Navigation Links
Rice unveils super-efficient solar-energy technology
Date:11/19/2012

HOUSTON -- (Nov. 19, 2012) -- Rice University scientists have unveiled a revolutionary new technology that uses nanoparticles to convert solar energy directly into steam. The new "solar steam" method from Rice's Laboratory for Nanophotonics (LANP) is so effective it can even produce steam from icy cold water.

Details of the solar steam method were published online today in ACS Nano. The technology has an overall energy efficiency of 24 percent. Photovoltaic solar panels, by comparison, typically have an overall energy efficiency around 15 percent. However, the inventors of solar steam said they expect the first uses of the new technology will not be for electricity generation but rather for sanitation and water purification in developing countries.

"This is about a lot more than electricity," said LANP Director Naomi Halas, the lead scientist on the project. "With this technology, we are beginning to think about solar thermal power in a completely different way."

The efficiency of solar steam is due to the light-capturing nanoparticles that convert sunlight into heat. When submerged in water and exposed to sunlight, the particles heat up so quickly they instantly vaporize water and create steam. Halas said the solar steam's overall energy efficiency can probably be increased as the technology is refined.

"We're going from heating water on the macro scale to heating it at the nanoscale," Halas said. "Our particles are very small -- even smaller than a wavelength of light -- which means they have an extremely small surface area to dissipate heat. This intense heating allows us to generate steam locally, right at the surface of the particle, and the idea of generating steam locally is really counterintuitive."
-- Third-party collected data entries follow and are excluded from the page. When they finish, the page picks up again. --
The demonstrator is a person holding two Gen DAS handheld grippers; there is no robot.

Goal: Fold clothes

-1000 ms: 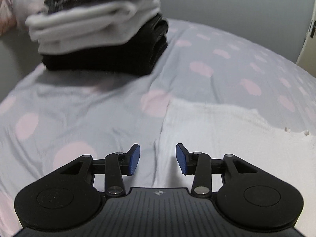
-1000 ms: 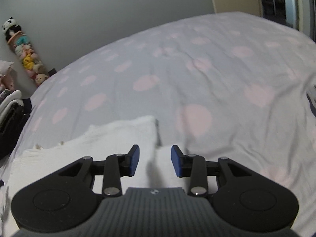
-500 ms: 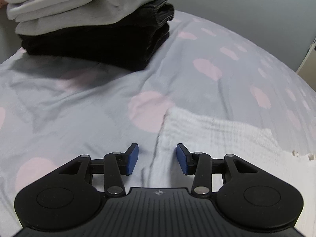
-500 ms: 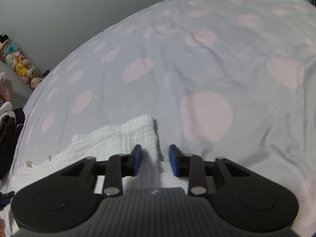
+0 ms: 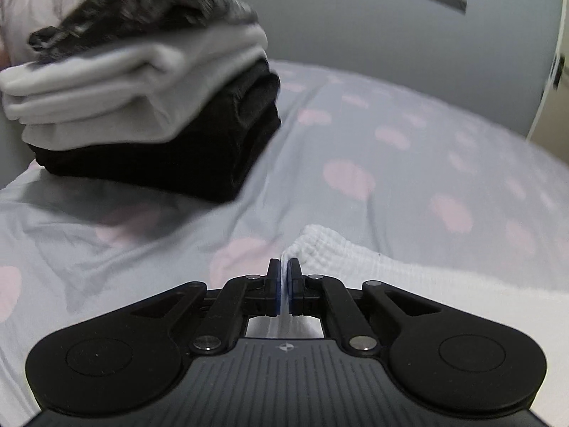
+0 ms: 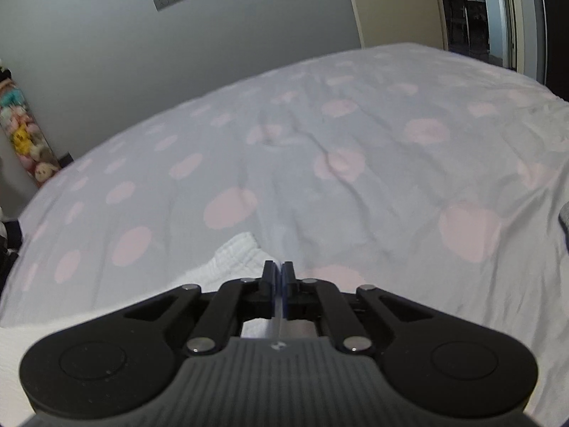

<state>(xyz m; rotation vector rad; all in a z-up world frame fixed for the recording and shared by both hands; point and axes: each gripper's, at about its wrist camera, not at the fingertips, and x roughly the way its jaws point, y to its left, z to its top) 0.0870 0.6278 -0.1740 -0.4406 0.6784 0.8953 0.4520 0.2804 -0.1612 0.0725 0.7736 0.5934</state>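
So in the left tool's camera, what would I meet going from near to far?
Left tool pinching the white garment → dotted bedcover → stack of folded clothes → grey wall.

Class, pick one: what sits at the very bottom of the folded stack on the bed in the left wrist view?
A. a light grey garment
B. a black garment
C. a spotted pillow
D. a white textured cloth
B: the black garment lies directly on the spotted bed cover, with the light grey garment above it.
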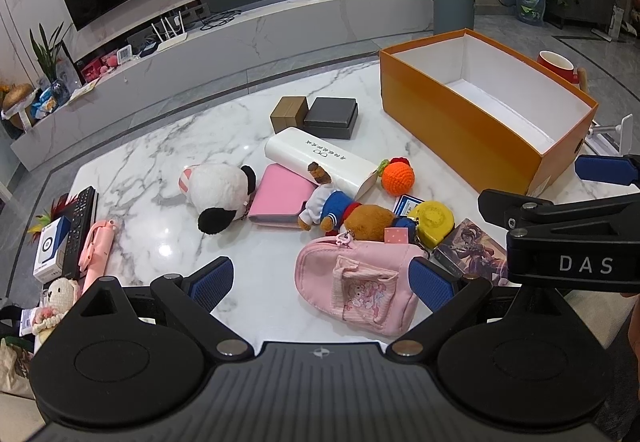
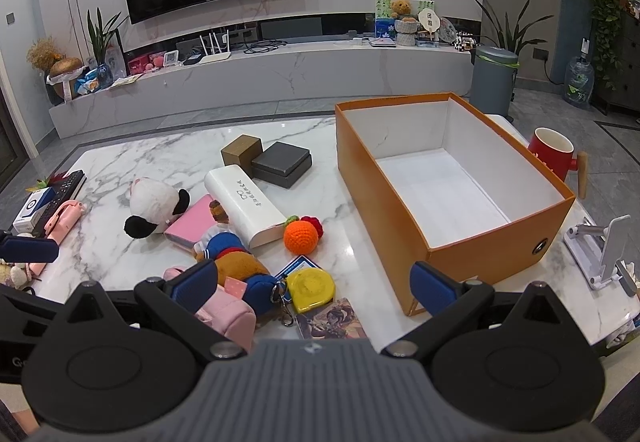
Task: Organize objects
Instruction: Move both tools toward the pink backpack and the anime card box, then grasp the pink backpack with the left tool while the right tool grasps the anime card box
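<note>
Jaws wide apart on both sides, nothing held: the left gripper (image 1: 322,284) hovers over the pink pouch (image 1: 358,284) at the near edge of the bench (image 1: 160,161), and the right gripper (image 2: 314,290) hangs above the clutter beside the orange box (image 2: 400,209). That box stands open toward the right of the bench, white inside, nothing in it. Spread out to its left: a panda plush (image 1: 218,197) on its side, a pink wallet (image 1: 278,201) touching it, a long white case (image 1: 324,159) lying partly over the wallet, and a bear in a blue outfit (image 1: 344,211) sprawled below. An orange crochet ball (image 1: 397,178) sits just beside the case's end, a yellow tape measure (image 1: 434,222) near the pouch. Further back, a brown box (image 1: 289,113) and a dark grey box (image 1: 331,117) touch.
</note>
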`<move>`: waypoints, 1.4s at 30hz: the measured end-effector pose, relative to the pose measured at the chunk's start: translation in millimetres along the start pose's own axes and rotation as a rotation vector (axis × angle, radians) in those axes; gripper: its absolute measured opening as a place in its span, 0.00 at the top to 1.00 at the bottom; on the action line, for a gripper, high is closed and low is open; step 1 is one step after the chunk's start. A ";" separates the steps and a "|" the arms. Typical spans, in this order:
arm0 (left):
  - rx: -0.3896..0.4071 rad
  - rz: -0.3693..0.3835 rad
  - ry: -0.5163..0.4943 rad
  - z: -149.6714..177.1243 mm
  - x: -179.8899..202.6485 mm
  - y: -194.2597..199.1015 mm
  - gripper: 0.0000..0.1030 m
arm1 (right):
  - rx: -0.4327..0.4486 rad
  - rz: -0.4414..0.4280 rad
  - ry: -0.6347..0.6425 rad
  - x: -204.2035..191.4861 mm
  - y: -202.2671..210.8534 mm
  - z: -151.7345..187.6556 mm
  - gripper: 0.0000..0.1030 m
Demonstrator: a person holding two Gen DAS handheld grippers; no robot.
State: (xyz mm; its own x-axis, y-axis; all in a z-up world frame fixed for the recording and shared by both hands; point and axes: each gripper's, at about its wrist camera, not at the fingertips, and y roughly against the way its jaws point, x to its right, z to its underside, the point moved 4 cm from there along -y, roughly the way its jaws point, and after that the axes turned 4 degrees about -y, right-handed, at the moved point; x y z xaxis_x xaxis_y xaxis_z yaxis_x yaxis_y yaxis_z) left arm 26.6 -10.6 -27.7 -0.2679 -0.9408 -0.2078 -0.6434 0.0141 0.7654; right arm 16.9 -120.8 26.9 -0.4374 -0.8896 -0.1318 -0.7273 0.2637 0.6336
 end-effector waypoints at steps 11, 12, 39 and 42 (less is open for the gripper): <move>-0.006 -0.003 -0.020 5.8 3.3 -11.6 0.00 | -0.022 0.007 0.021 6.2 -11.7 5.6 0.01; -0.007 -0.004 -0.027 6.8 4.1 -13.0 0.00 | -0.026 0.008 0.023 7.0 -13.4 6.4 0.01; -0.035 0.134 -0.208 57.4 34.7 -65.6 0.00 | -0.193 -0.056 0.174 37.9 -104.5 67.1 0.01; -0.033 0.157 -0.213 61.7 40.6 -72.2 0.00 | -0.205 -0.073 0.193 38.6 -110.7 71.2 0.01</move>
State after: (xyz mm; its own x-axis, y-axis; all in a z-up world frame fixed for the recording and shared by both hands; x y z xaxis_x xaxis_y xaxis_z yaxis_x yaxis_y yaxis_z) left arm 18.0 -29.0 -129.0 -0.5098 -0.8354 -0.2054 -0.5589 0.1401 0.8173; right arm 42.9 -157.8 -102.7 -0.2645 -0.9632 -0.0479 -0.6224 0.1325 0.7714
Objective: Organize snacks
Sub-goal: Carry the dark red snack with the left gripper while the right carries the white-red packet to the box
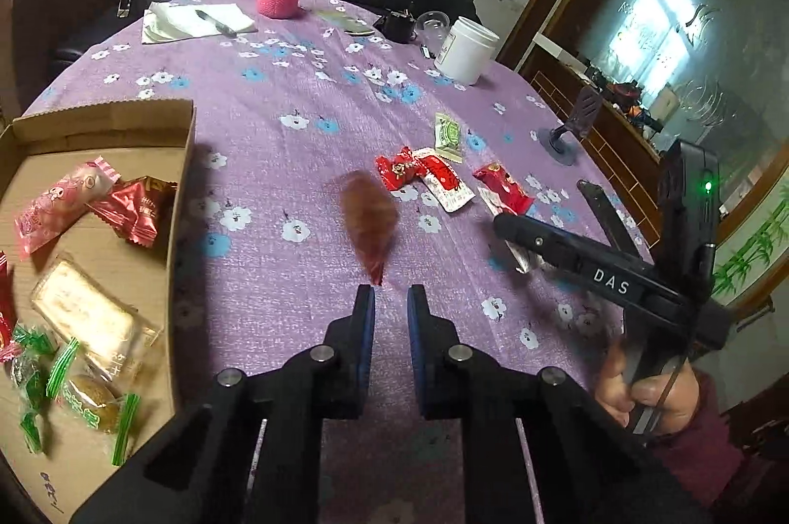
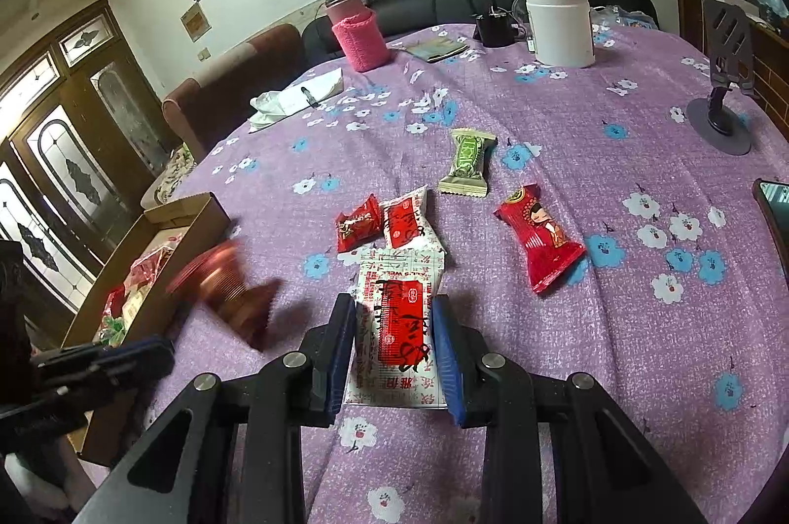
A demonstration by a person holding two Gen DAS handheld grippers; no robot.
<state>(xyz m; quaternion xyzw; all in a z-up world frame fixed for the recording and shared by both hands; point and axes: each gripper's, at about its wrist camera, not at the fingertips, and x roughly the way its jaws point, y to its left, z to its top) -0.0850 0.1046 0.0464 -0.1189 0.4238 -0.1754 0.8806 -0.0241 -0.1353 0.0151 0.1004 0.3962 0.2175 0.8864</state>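
Observation:
My left gripper (image 1: 392,292) is shut, with a narrow slit between its blue pads and nothing in it. A blurred brown-red snack (image 1: 370,223) shows just past its tips, also blurred in the right wrist view (image 2: 227,282) beside the cardboard box (image 1: 183,159). The box holds several wrapped snacks. My right gripper (image 2: 394,302) is shut on a white-and-red packet (image 2: 394,327) just above the cloth. Ahead lie a green packet (image 2: 468,161), a small red packet (image 2: 357,223), another white-and-red packet (image 2: 404,221) and a red packet with a figure (image 2: 540,235).
The table wears a purple flowered cloth (image 2: 591,139). At the back stand a pink-sleeved bottle (image 2: 360,36), a white jar (image 2: 559,26) and paper with a pen (image 2: 301,95). A phone stand (image 2: 722,100) is at the right, and a phone (image 2: 774,223) lies at the right edge.

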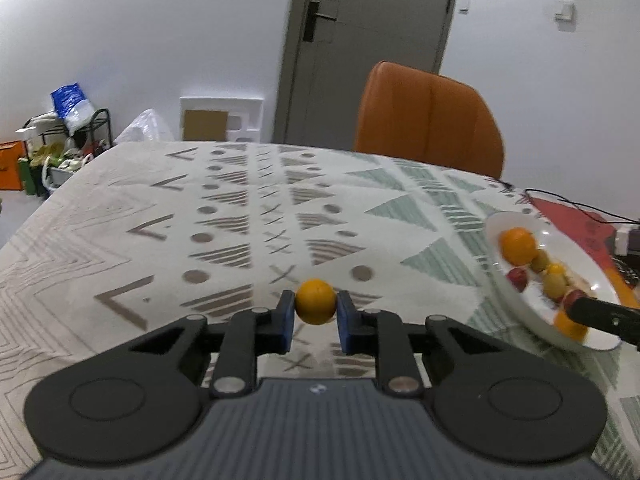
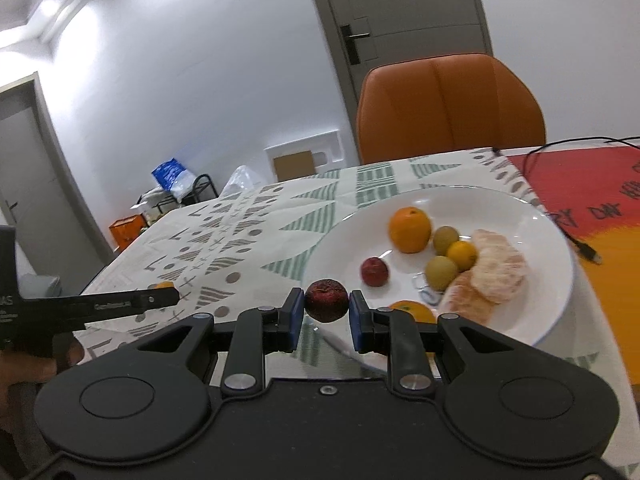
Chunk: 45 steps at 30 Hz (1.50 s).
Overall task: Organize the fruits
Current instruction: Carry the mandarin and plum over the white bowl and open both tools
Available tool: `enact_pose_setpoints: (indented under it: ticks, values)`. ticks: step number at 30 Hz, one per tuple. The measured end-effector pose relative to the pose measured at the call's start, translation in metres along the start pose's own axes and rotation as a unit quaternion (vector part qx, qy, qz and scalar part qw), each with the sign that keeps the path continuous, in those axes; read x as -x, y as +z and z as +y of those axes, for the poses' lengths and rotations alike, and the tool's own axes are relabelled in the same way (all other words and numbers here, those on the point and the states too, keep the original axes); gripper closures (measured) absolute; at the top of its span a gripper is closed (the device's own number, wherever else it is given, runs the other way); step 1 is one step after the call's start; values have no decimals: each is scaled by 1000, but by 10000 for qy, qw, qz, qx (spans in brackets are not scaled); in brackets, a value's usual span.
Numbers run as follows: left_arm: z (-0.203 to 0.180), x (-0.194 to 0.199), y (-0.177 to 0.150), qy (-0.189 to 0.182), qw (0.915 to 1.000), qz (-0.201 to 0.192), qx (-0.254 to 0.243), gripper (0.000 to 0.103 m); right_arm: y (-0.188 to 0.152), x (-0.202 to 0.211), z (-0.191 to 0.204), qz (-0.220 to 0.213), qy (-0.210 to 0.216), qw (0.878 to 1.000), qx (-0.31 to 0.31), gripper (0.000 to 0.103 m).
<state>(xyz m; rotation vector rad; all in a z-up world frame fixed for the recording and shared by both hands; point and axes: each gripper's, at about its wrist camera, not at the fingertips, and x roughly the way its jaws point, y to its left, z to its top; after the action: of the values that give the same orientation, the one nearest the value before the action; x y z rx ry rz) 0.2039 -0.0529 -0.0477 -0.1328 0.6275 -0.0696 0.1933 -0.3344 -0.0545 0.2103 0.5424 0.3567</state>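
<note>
Both grippers are loaded right now. Left gripper (image 1: 316,308) is clamped on a small orange fruit (image 1: 315,301), blue pads pressing it from both sides, over the patterned cloth of the worktop (image 1: 120,240), roughly mid-worktop & well left of the plate. Right gripper (image 2: 325,307) is clamped narrow on a dark red wrinkled fruit (image 2: 327,300), prob. a dried date or similar, sitting at the near-left rim of the white plate (image 2: 352,224); can't tell if it's just above the rim or a bit outside it. The plate sits toward the right side of the worktop, partly next to a red/orange mat (image 2: 592,200) at the right edge. Already in the plate: a big orange (image 2: 410,230), a red fruit (image 2: 374,271), two greenish-yellow round ones (image 2: 441,272), a small orange one (image 2: 462,255), peeled citrus segments (image 2: 498,268) and another orange piece (image 2: 412,310) near the front rim, partly hidden by the gripper. So judging by that, most fruit is gathered; no loose fruit shows on the cloth apart from the one in the left gripper, though the near edge is hidden by the gripper bodies. What's left, I'd say: get both held fruits into the plate w/o knocking the pile, right one first since it's almost there. An orange chair (image 1: 428,120) stands behind the far edge; a cable (image 2: 560,148) runs over the mat.
</note>
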Motion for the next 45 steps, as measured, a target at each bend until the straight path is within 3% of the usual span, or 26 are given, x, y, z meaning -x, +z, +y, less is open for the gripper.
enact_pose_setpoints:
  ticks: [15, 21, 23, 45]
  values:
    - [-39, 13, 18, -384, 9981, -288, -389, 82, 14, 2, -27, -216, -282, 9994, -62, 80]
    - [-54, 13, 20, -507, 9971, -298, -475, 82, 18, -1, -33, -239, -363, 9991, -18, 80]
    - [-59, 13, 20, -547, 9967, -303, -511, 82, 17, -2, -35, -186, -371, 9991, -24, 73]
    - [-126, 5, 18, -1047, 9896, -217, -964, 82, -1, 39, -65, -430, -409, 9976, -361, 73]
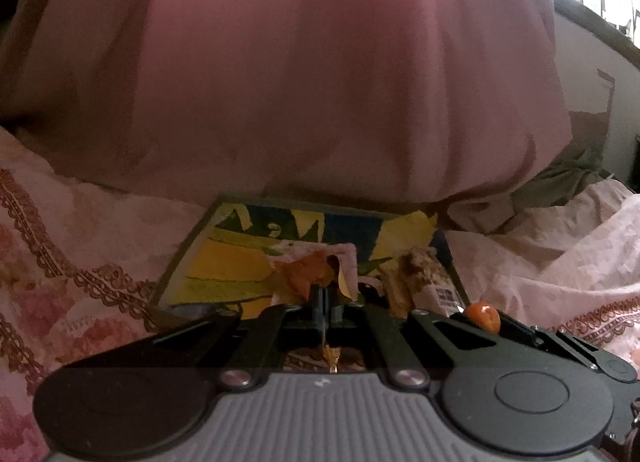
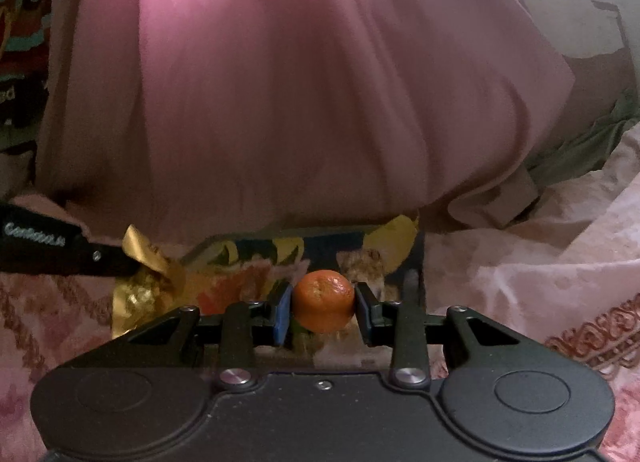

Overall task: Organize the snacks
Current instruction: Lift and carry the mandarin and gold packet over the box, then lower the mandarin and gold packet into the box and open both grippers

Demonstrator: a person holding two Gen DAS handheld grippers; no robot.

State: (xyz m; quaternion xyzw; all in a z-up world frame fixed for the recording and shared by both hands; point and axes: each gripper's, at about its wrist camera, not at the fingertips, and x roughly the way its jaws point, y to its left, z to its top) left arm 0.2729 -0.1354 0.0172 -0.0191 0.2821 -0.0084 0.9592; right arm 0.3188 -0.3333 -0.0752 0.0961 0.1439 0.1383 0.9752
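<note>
My left gripper point(image 1: 324, 294) is shut on a crinkled gold and orange snack wrapper point(image 1: 310, 274), held just over a flat box printed in yellow and blue point(image 1: 236, 258). A packet with a biscuit picture point(image 1: 424, 278) lies on the box's right side. My right gripper point(image 2: 324, 302) is shut on a small mandarin point(image 2: 322, 298), its blue pads pressing both sides, low over the same box point(image 2: 280, 248). In the right wrist view the left gripper point(image 2: 134, 264) comes in from the left with the gold wrapper point(image 2: 148, 262). The mandarin point(image 1: 484, 314) also shows at the left wrist view's lower right.
A big hanging pink cloth point(image 1: 320, 82) fills the background right behind the box. The box rests on a rumpled pink bedsheet with brown lace trim point(image 1: 80, 262). Grey-green fabric point(image 2: 580, 142) is bunched at the right. A printed bag point(image 2: 24, 42) stands at far left.
</note>
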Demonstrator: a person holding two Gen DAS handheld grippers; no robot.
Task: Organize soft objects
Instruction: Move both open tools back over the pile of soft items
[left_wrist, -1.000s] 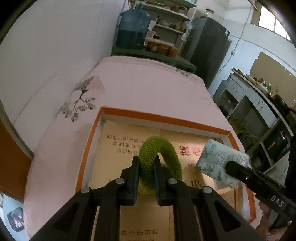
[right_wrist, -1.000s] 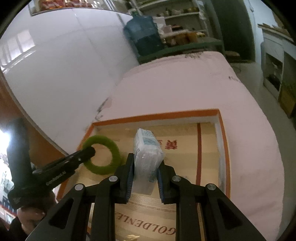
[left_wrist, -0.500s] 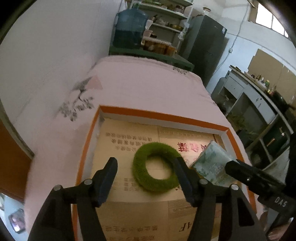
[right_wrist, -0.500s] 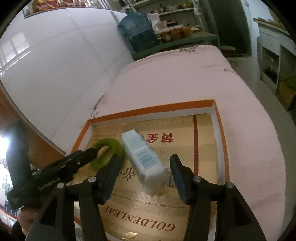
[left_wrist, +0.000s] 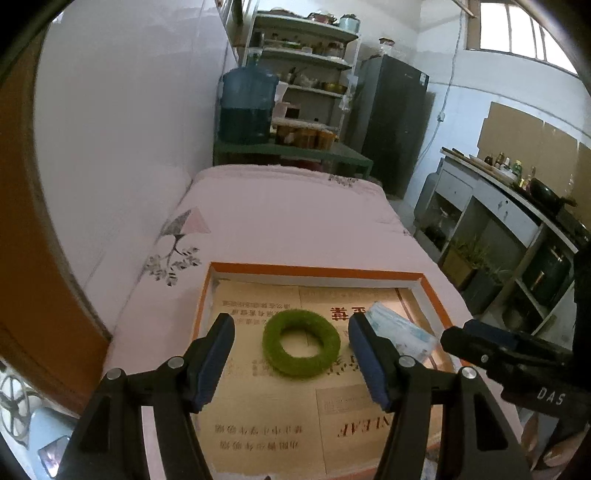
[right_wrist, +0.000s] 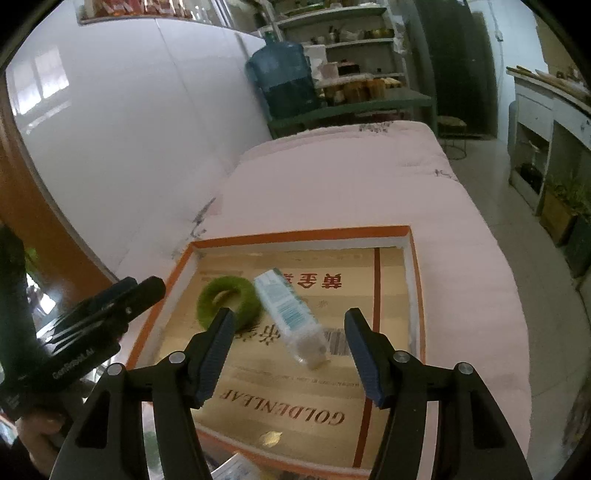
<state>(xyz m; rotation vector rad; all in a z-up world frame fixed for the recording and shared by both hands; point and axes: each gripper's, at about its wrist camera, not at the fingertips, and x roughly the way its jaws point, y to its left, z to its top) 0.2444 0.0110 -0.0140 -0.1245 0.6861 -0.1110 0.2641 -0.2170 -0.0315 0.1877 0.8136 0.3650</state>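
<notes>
A fuzzy green ring (left_wrist: 301, 343) lies flat in the orange-rimmed cardboard box (left_wrist: 317, 270). A pale blue tissue pack (left_wrist: 400, 334) lies to its right. My left gripper (left_wrist: 291, 360) is open and empty, raised above the ring. In the right wrist view the ring (right_wrist: 229, 301) and the tissue pack (right_wrist: 291, 319) lie side by side in the box (right_wrist: 299, 234). My right gripper (right_wrist: 290, 358) is open and empty above the pack. Each gripper's body shows in the other's view.
The box sits on a pink quilted bed (left_wrist: 291, 218) against a white wall (left_wrist: 122, 140). A blue water jug (left_wrist: 247, 105) and shelves (left_wrist: 310, 51) stand beyond the bed. A grey counter (left_wrist: 506, 206) stands to the right. An orange board (left_wrist: 33, 280) borders the left.
Both grippers opened and let go: the green ring and the tissue pack dropped into the box. Both grippers have since pulled back and up.
</notes>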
To show just how counterintuitive, Rice graduate student Oara Neumann videotaped a solar steam demonstration in which a test tube of water containing light-activated nanoparticles was submerged into a bath of ice water. Using a lens to concentrate sunlight onto the near-freezing mixture in the tube, Neumann showed she could create steam from nearly frozen water.

Steam is one of the world's most-used industrial fluids. About 90 percent of electricity is produced from steam, and steam is also used to sterilize medical waste and surgical instruments, to prepare food and to purify water.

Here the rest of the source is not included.